Andrei quase tropeçou no caminho pedregoso. Uma pedra rolara diante de seu peso, e ele perdeu o equilíbrio. Caiu com os ombros sobre uma árvore, mas se recuperou e ficou de pé, retomando a corrida desesperada.
- Lembranças daquele dia:
De perto, Andrei percebeu o quanto ela era pequena. Quando Yuri o apresentou e ela olhou pra cima, os olhos verdes dela encontram os azuis dele. Ela sorriu, e ele não soube muito bem o que falar, mas lhe estendeu a mão.
-“Você dança muito bem, Koshechka.”- Andrei tentou, atrapalhado, elogiar os movimentos da moça, sem atentar à conotação obviamente dúbia do adjetivo. O queixo de Yuri quase atingiu o solo e ele levou a palma da mão ao rosto.
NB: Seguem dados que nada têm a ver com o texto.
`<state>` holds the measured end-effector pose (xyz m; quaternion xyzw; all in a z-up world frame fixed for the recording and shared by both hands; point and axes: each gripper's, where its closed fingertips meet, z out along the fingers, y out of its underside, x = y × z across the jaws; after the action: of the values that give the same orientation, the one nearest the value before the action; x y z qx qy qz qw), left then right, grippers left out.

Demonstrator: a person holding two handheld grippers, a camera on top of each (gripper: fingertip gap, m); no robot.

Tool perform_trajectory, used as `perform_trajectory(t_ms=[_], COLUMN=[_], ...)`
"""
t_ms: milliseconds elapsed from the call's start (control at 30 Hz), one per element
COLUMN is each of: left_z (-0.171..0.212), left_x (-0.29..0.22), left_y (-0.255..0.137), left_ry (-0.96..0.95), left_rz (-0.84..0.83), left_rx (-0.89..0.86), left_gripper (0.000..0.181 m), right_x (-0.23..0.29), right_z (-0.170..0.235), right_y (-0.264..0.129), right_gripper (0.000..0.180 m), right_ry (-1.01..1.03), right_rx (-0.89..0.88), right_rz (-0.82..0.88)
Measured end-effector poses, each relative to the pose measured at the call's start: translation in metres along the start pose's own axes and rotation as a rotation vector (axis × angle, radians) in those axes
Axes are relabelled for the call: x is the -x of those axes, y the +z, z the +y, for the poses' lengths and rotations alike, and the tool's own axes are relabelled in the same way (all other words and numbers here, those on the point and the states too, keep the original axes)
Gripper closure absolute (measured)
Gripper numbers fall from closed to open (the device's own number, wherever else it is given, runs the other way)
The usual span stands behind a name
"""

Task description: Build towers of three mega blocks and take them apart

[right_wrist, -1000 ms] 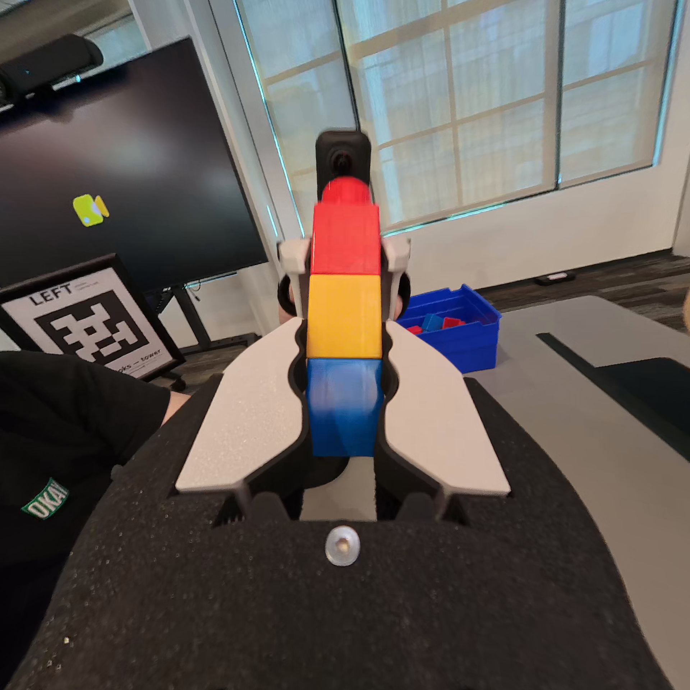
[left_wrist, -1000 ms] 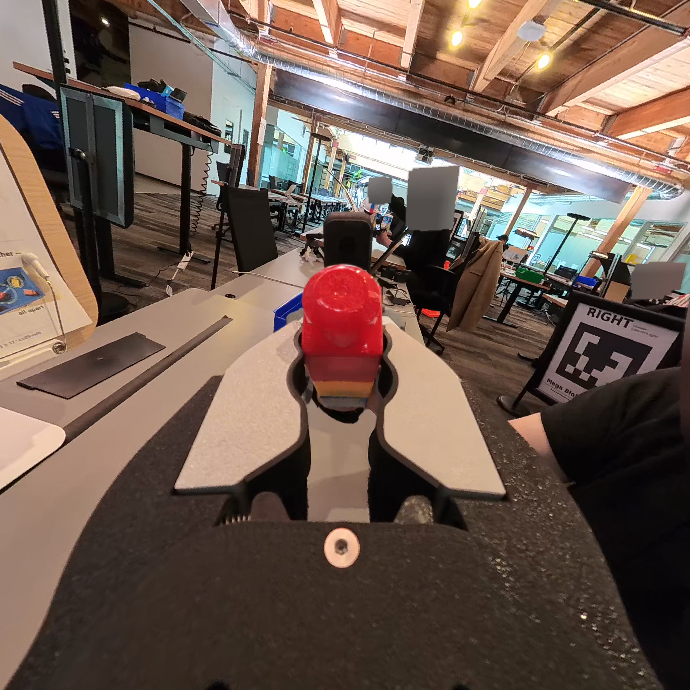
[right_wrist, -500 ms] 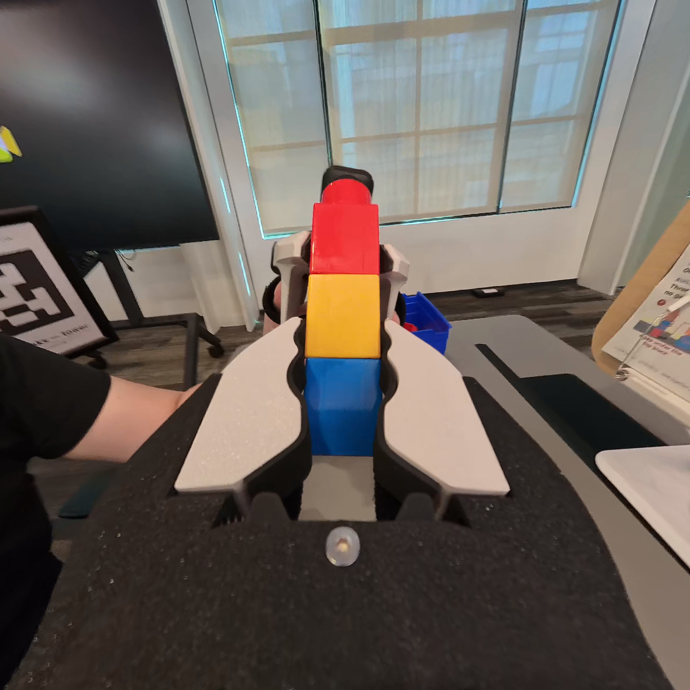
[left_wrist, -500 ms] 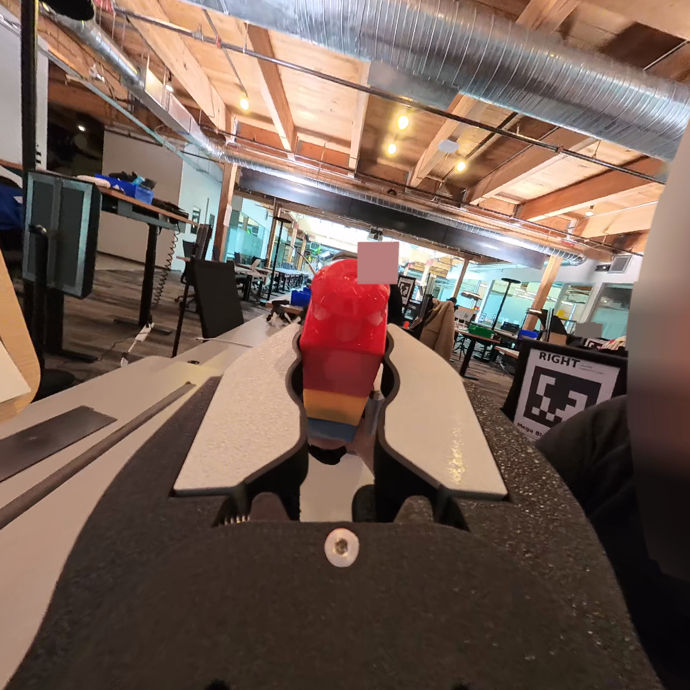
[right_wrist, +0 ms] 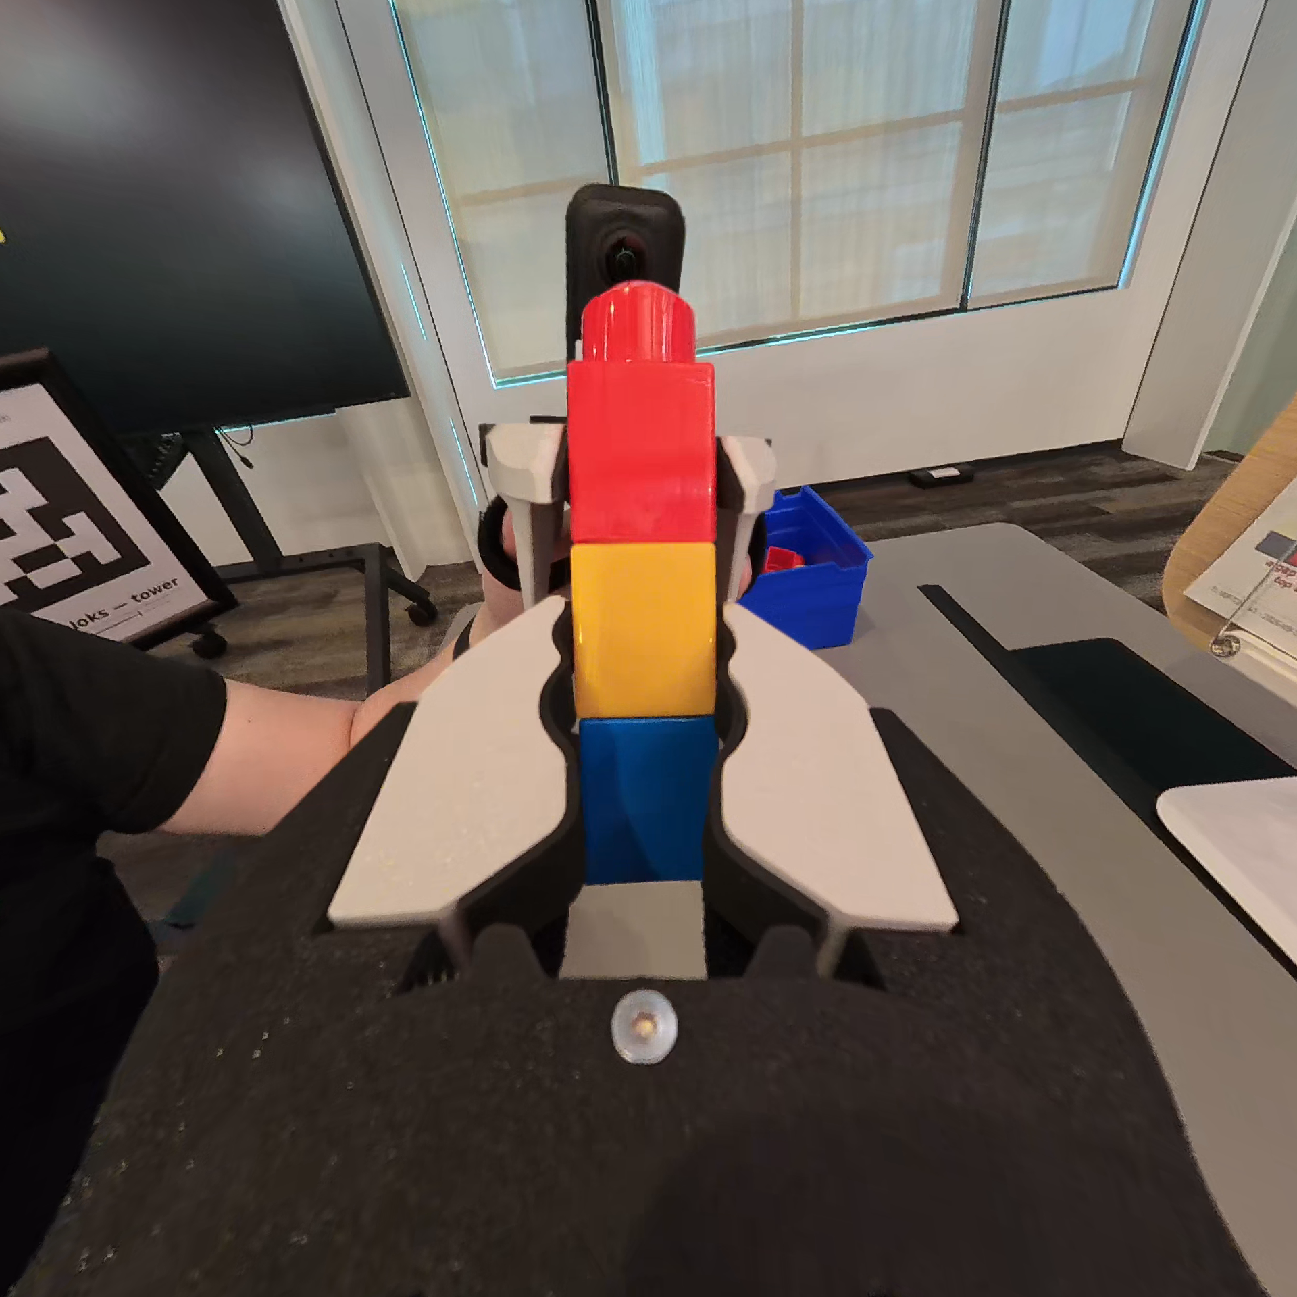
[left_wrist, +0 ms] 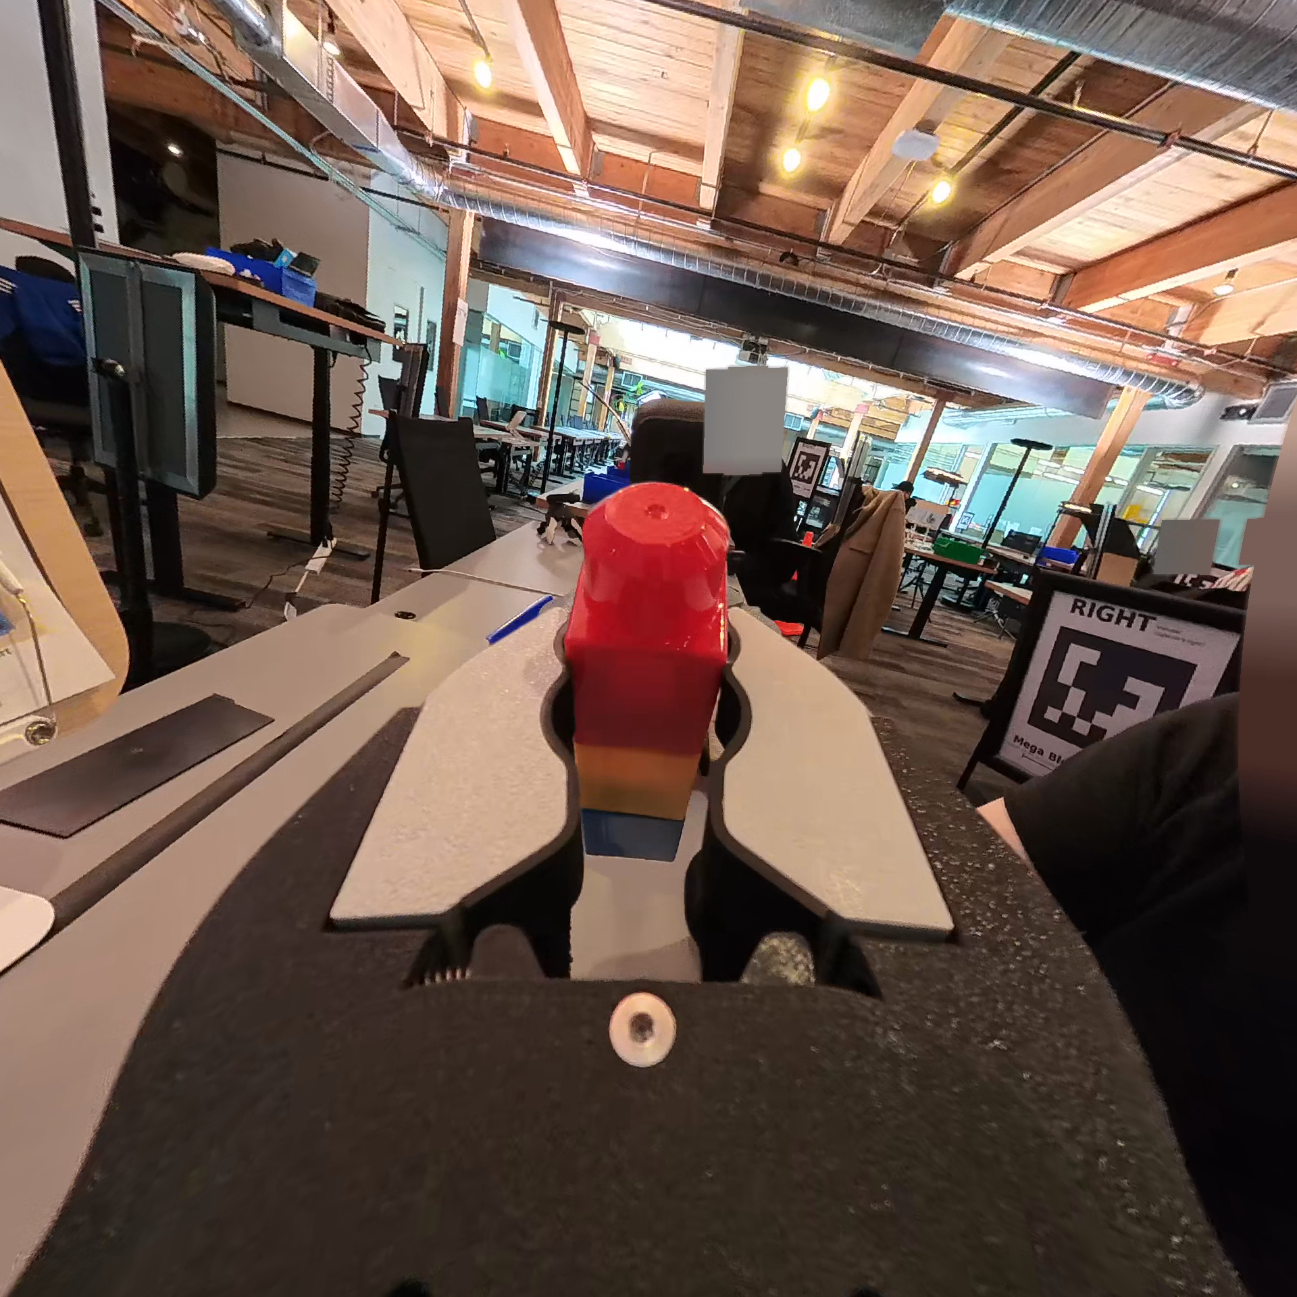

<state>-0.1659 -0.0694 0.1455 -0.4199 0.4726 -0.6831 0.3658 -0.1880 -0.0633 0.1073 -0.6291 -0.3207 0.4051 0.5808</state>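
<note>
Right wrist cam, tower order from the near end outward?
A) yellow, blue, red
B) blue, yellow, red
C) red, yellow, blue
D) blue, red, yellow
B: in the right wrist view the blue block sits between the right gripper fingers, the yellow block joins on beyond it, and the red block with its round stud is farthest out, where the left gripper closes on it.

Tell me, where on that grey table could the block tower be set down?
Bare grey table lies right of the right gripper, between the blue bin and the dark mat. Farther right is crowded: a white board and a wooden stand. The tower hangs between both grippers.
</note>
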Motion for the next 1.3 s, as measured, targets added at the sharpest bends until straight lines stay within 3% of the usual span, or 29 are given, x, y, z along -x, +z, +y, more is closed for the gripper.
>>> perform_trajectory(t_ms=[100,167,267,1000,1200,1300], left_z=[-0.001,-0.006,-0.007,0.011,0.000,-0.001], left_x=[0.000,0.000,0.000,0.007,0.010,0.016], left_y=[0.000,-0.001,-0.003,-0.007,-0.004,-0.005], left_ry=[-0.030,-0.053,-0.070,-0.081,-0.094,-0.090], left_rz=[0.015,0.023,0.041,-0.010,-0.028,-0.086], left_rx=[-0.020,-0.065,-0.066,0.104,0.004,0.017], left_gripper=[0.141,0.128,0.140,0.140,0.140,0.126], right_x=[0.000,0.003,0.000,-0.001,-0.002,-0.003], right_z=[0.003,0.007,0.008,0.019,0.013,0.005], right_y=[0.000,0.004,0.008,0.012,0.012,0.012], right_gripper=[0.144,0.144,0.144,0.144,0.144,0.143], right_ry=[0.003,0.016,0.037,0.123,0.154,0.196], right_rx=[0.021,0.034,0.024,0.013,-0.035,-0.100], right_rz=[-0.002,-0.035,-0.030,-0.118,-0.122,-0.146])
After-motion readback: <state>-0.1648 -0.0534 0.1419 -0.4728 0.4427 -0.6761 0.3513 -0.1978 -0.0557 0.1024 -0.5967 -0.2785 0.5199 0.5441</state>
A ruiva apenas ficou confusa por um segundo, encarando o atrevido.
-“Você... acaba de chamar de gatinha? Audacioso.”- disse, mais divertida com a cantada repentina, não-intencional e fora de lugar do que necessariamente brava.
Andrei percebeu a trapalhada e imediatamente corou. Ainda com a mão estendida, ele tentou se explicar, gaguejando. A moça começou a rir, pois já havia percebido o mal-entendido e divertia-se com a timidez do moço do interior. E apertou a mão de Andrei, suportando seu desajeitado aperto de mão de ferro. Um encabulado Yuri imediatamente se desculpou pelo tropeço do amigo, e entregou seu ramalhete à moça, que o agradeceu educadamente. Yuri se aproximou e sussurrou ao ouvido de Gwen a identidade de Andrei como Garou, e os olhos felinos da ruiva imediatamente se estreitaram em curiosidade.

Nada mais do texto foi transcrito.